### Work required
Reproduce the listing that follows word for word, without its pictures.

■ ■ ■ ■

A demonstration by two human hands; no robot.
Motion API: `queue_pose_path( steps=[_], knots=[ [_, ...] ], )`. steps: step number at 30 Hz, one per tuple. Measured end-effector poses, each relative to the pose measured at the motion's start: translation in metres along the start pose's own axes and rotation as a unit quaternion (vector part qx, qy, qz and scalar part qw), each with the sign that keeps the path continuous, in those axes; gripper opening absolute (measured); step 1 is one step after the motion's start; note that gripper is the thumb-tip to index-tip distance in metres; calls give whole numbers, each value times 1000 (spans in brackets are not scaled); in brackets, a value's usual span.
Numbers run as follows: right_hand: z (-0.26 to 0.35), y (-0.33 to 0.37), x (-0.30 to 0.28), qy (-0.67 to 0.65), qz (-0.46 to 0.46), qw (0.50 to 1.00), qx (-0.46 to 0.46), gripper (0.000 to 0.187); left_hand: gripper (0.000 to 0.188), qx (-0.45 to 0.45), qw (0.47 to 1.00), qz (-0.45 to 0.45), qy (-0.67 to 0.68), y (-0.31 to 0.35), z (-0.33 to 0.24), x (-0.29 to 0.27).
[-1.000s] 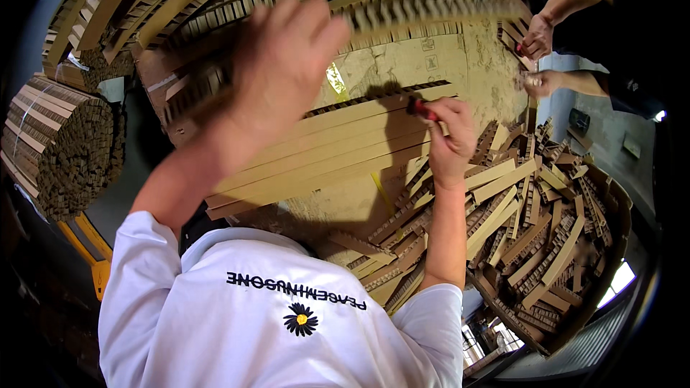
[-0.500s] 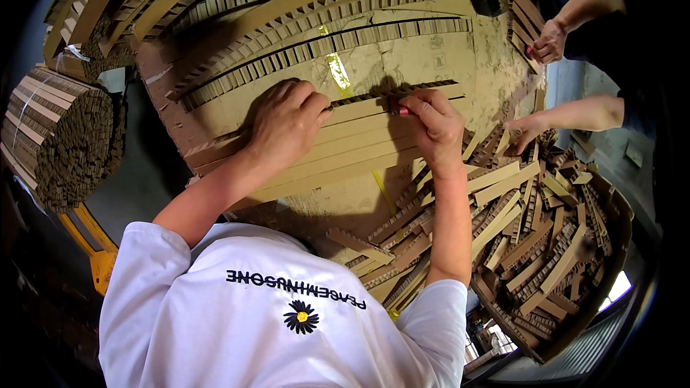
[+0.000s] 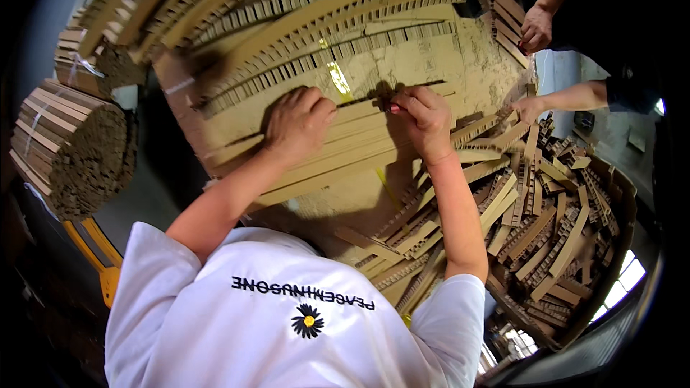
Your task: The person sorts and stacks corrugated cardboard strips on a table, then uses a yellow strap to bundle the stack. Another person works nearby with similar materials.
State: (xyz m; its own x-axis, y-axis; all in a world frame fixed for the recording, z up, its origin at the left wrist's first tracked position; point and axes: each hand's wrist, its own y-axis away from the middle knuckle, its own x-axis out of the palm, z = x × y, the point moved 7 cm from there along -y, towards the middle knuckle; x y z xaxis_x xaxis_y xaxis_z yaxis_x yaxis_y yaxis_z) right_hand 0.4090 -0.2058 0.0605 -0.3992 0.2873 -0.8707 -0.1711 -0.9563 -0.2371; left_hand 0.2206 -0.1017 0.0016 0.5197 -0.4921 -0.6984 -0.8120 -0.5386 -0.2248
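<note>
My left hand (image 3: pixel 302 121) rests with curled fingers on the upper edge of a row of long tan cardboard strips (image 3: pixel 359 136). Its fingertips seem to grip the top strip, though the thumb is partly hidden. A short way to the right, my right hand (image 3: pixel 425 121) is closed around a small red item (image 3: pixel 394 108), mostly covered by the fingers. Its tip is at the top strip's edge, and I cannot make out its kind. The strips lie side by side on a large cardboard sheet (image 3: pixel 431 57).
Curved honeycomb cardboard strips (image 3: pixel 338 50) lie across the far side. At right, a big carton (image 3: pixel 627 201) holds many short cut pieces. A co-worker's hands (image 3: pixel 536 27) work at the upper right, one touching strips. Rolled bundles (image 3: pixel 97 158) and a yellow handle (image 3: pixel 108 284) stand left.
The whole view has shifted and turned slightly. My hands stay at nearly the same spots on the strips. The co-worker's lower hand has moved a little over the pieces.
</note>
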Motion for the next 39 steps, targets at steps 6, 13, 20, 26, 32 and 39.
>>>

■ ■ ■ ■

### Problem solution
A demonstration by two human hands; no robot.
Motion API: `queue_pose_path( steps=[_], knots=[ [_, ...] ], )`. steps: step number at 30 Hz, one per tuple. Measured end-effector poses, each relative to the pose measured at the motion's start: translation in metres along the start pose's own axes and rotation as a unit quaternion (vector part qx, qy, qz and scalar part qw), each with the sign that keeps the path continuous, in those axes; gripper opening absolute (measured); step 1 is one step after the motion's start; note that gripper is the thumb-tip to index-tip distance in metres; calls give whole numbers, each value times 1000 (spans in brackets are not scaled); in brackets, a value's usual span.
Numbers run as follows: right_hand: z (-0.26 to 0.35), y (-0.33 to 0.37), x (-0.30 to 0.28), qy (-0.67 to 0.65), qz (-0.46 to 0.46), qw (0.50 to 1.00), qx (-0.46 to 0.46), gripper (0.000 to 0.187); left_hand: gripper (0.000 to 0.188), qx (-0.45 to 0.45), qw (0.47 to 1.00), qz (-0.45 to 0.45), qy (-0.67 to 0.68), y (-0.31 to 0.35), z (-0.33 to 0.24), x (-0.29 to 0.27).
[-1.000s] 
[-0.500s] 
[+0.000s] 
Your task: The person sorts and stacks corrugated cardboard strips on a table, then uses a yellow strap to bundle the stack. Another person works nearby with similar materials.
State: (xyz m; its own x-axis, y-axis; all in a world frame fixed for the recording, z up, its origin at the left wrist's first tracked position; point and axes: each hand's wrist, its own y-axis away from the middle knuckle, its own x-axis out of the palm, z = x × y, the point moved 7 cm from there along -y, towards the middle knuckle; x y z xaxis_x xaxis_y xaxis_z yaxis_x yaxis_y yaxis_z) right_hand 0.4090 -0.2058 0.0605 -0.3992 0.2873 -0.8707 -0.1711 -0.9563 -0.2371; left_hand 0.2206 -0.1017 0.0016 0.5197 -0.4921 -0.6984 -0.8120 -0.5386 -0.2248
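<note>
My left hand (image 3: pixel 302 121) rests with curled fingers on the upper edge of a row of long tan cardboard strips (image 3: pixel 359 136). Its fingertips seem to grip the top strip, though the thumb is partly hidden. A short way to the right, my right hand (image 3: pixel 425 121) is closed around a small red item (image 3: pixel 394 108), mostly covered by the fingers. Its tip is at the top strip's edge, and I cannot make out its kind. The strips lie side by side on a large cardboard sheet (image 3: pixel 431 57).
Curved honeycomb cardboard strips (image 3: pixel 338 50) lie across the far side. At right, a big carton (image 3: pixel 627 201) holds many short cut pieces. A co-worker's hands (image 3: pixel 536 27) work at the upper right, one touching strips. Rolled bundles (image 3: pixel 97 158) and a yellow handle (image 3: pixel 108 284) stand left.
The whole view has shifted and turned slightly. My hands stay at nearly the same spots on the strips. The co-worker's lower hand has moved a little over the pieces.
</note>
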Motion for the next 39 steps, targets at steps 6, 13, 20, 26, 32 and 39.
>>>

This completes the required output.